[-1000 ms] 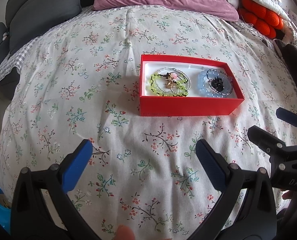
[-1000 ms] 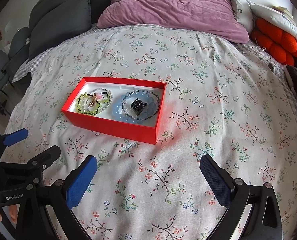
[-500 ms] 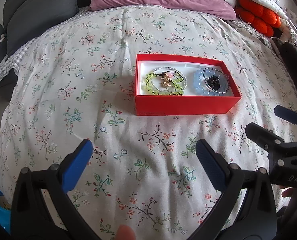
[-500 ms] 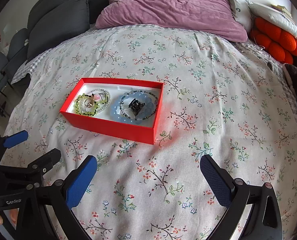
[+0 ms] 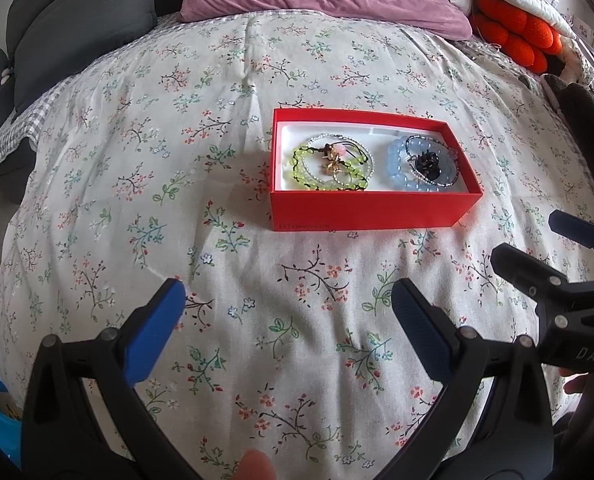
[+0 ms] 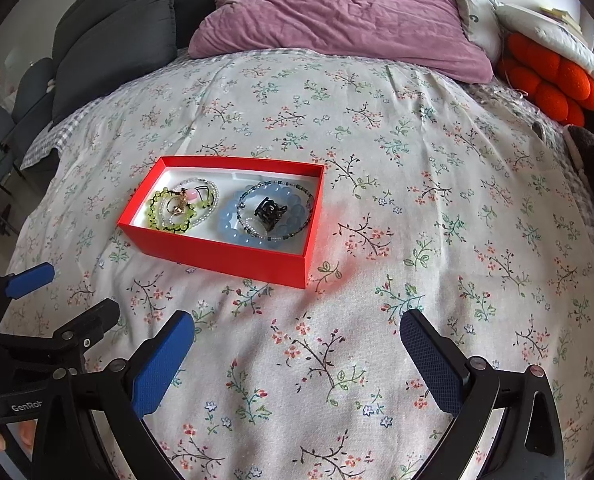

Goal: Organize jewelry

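Note:
A red box (image 5: 373,209) (image 6: 225,256) with a white inside lies on the floral bedspread. Its left half holds a green bead bracelet (image 5: 297,160) (image 6: 155,216) tangled with clear beads and gold charms. A pale blue bead bracelet (image 5: 397,168) (image 6: 233,226) and a black hair clip (image 5: 427,164) (image 6: 269,210) fill the right half. My left gripper (image 5: 287,304) (image 6: 63,296) stands open and empty well short of the box. My right gripper (image 6: 297,332) (image 5: 537,240) is also open and empty, near the box's right corner.
A purple pillow (image 6: 337,12) lies at the head of the bed, dark grey cushions (image 6: 109,48) to the left and an orange cushion (image 6: 549,76) to the right. Fingertips (image 5: 257,466) show below the left gripper. Bare bedspread (image 6: 457,200) stretches right of the box.
Both grippers have drawn back a little from the box and stayed open. The box and the jewelry in it have not moved.

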The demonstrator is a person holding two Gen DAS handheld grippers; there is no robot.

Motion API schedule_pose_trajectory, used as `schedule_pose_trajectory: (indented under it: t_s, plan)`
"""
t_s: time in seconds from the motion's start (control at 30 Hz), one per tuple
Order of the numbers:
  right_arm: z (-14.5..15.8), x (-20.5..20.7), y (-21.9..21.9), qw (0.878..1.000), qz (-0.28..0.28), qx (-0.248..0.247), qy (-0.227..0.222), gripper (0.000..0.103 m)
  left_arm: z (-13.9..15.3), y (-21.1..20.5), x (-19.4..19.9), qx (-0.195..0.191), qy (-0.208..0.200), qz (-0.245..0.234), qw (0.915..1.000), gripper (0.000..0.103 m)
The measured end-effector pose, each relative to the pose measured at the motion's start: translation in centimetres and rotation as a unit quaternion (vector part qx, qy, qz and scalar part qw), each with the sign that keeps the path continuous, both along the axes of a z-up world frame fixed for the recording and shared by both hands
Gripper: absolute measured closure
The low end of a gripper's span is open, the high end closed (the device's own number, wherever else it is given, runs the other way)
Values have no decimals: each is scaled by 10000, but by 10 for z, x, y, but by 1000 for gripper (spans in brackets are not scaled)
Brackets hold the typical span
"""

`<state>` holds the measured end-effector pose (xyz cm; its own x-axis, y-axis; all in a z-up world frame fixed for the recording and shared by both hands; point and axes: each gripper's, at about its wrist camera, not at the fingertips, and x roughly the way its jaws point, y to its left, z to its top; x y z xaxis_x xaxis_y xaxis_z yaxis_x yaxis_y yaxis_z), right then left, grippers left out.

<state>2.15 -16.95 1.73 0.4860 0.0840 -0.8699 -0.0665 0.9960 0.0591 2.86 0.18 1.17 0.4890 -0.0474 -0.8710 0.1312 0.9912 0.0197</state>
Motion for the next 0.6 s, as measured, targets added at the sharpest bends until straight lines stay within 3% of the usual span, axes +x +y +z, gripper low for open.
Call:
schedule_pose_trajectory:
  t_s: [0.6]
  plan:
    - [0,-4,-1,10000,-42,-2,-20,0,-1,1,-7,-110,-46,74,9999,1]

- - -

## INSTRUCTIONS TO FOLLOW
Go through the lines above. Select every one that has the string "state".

## ANSWER BOX
`<state>` holds the measured end-effector pose (xyz cm; its own x-axis, y-axis; all in a z-up world frame fixed for the recording and shared by both hands; point and axes: each gripper's, at about its wrist camera, not at the fingertips, and x roughly the way its jaws point, y to its left, z to its top; x y z xaxis_x xaxis_y xaxis_z yaxis_x yaxis_y yaxis_z), right then left, grippers left out.
<state>2.15 -16.95 1.73 0.4860 0.0840 -0.8699 -0.0665 0.9960 0.0591 2.86 0.18 1.17 0.4890 -0.0474 -0.8710 0.1312 0.9912 0.0197</state>

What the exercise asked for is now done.